Testing the beds ...
The weather was very kind to us, despite dire forecasts of a rainy day – we enjoyed blue skies with patchy clouds of teased cotton wool and the temperatures were probably ideal. A small problem arose mid-afternoon as the wind suddenly got up and whipped all the serviettes and half the sandwiches away to flap madly across the valley like white bats, but apart from that we were pretty blessed.
Some people covered a fair distance to support us during the day, including friends from our previous hunting ground some 80km away here in Spain. But we were most honoured to be joined by the unsurpassed blogger Mo of Spainstruck fame and her hubby Ramón and adorable daughter Sara. Mo has been an e-acquaintance (which is a bit like an imaginary friend – someone to whom you speak via the ethernet but never expect anyone else to see) for about a year now, and she shocked me rigid when I put up the general Facebook invite to the open day and she informed me that they planned to drive in excess of four hours to attend!
And attend they did. Now, Mo was one of the very first people to read the second edition of Bitten by Spain (the book) which was published recently by Summertime Publishing. Which means that she arrived knowing far too much about us and feeling as though she was already familiar with the motley crew of animals, el Cabrón, Pedro next door and all other characters that appear in the book. So I found myself in that strange state of anxiety whereby I was petrified of being a total let-down: of having talked us all up so much that the reality is a wash-out, an anti-climax, a nothing.
However, we fed her plenty of wine and a Thai banquet so I think we may have got away with it. In truth, it was an absolute delight to have met them in the flesh, rather than through Mo’s blog, and we hope very much to return the compliment and travel up to Alcalá de Henares some time soon.
Clara turned up on my doorstep on Monday. Still anxious to show us her appreciation of our efforts to apprehend her thieves (The Hills are Alive…), she wanted to give us a trailer-load of steaming goat excrement. Now this might strike you as odd – but last year, we had to buy the same from a local farmer and it cost us 100€, which surprised us considerably at the time but proved, upon investigation, to be the going rate, so her gift is in fact a generous one.

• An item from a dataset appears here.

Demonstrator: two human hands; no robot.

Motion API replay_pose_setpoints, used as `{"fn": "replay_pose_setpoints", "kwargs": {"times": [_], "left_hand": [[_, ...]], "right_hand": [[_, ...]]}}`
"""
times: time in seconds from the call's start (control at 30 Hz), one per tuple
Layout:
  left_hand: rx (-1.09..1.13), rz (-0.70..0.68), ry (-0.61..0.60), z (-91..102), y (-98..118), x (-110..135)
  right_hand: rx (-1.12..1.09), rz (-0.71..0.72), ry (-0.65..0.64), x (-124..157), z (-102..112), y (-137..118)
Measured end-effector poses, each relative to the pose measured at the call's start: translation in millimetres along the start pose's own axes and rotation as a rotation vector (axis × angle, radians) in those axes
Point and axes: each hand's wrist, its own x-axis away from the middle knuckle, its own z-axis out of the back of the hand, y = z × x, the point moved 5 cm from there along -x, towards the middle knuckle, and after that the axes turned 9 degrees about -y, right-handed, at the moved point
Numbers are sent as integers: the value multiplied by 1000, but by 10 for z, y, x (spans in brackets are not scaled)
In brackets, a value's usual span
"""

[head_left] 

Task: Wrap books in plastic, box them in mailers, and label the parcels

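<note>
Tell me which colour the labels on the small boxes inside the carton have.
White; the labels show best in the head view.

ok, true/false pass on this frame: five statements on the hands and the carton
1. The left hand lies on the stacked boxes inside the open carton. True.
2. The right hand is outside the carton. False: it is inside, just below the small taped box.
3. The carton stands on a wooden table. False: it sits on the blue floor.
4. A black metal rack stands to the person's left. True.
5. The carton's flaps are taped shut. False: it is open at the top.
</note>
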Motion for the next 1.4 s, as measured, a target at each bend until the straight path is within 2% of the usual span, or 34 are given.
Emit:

But it wasn’t enough for us to accept it with our profuse thanks – we were also summoned to the goat farm for a grand tour. I have previously put off this visit a number of times, for several reasons: 1) I don’t eat meat, apart from chicken and fish, and so I don’t find a livestock farm to be a particularly attractive venue; 2) Clara can talk the hind leg off a donkey and therefore a visit to her enclave as a captive audience would be likely to take a considerable chunk out of a day; and 3) it stinks. Nonetheless, on this occasion we were not given much choice, as Clara insisted with an emphatic “Venid! venid!”
They boast over 1000 goats and sheep on the farm. I have to confess that I can’t tell one from t’other – they all look like some kind of hybrid of the two to me. A goodly number of the goats were eating from huge trenches full of old oranges, lemons and red peppers, a process which appears to be a close approximation to perpetual motion to me – food goes in the top end, and farts come out of the bottom in a constant stream.
Other goats were inside a large holding shed waiting to be hooked up to the milking machines. Clara showed us the milk vats – 800 litres of milk are collected per day and are then sent off to become cheese, and she tells us the milking process takes about three hours each day.
The next shed was populated by some seventy-odd three/four-month old lambs, still young and clean enough to be considered cute and cuddly. “They’ll be off soon for meat,” she announced. Bugger – I really didn’t want to know that.
The last shed, when the door was opened, contained a smell that hit the sinuses like a huge bottle of smelling salts – the eyes watered profusely, the pain was akin to having red hot needles shoved up each nostril and into the frontal lobe, and the throat automatically closed off to prevent terminal damage to the lining of the lungs. This shed housed the tiny lambs and kids, just a week or so old, and was therefore kept warm – the effect was like putting a sodden nappy in the oven (definitely not to be tried at home). How those poor wee things were still standing – and breathing – beats me! They must have a far sturdier constitution than I.
We escaped two hours later, when Pedro, Clara’s husband, appeared with our gift loaded into the front bucket of his tractor (a proper grown-up tractor, not a wee distractor like ours). Clara clambered up onto the running strip and they took off for our vegetable patch looking for all the world like the Clampetts.
So we now have a rich and fertile (if a little dubious in the olfactory department) plot that John then prepared for the planting of all our vegetable plugs, which I fully expect to reach hitherto unheard-of size – which matters, despite all rumours to the contrary.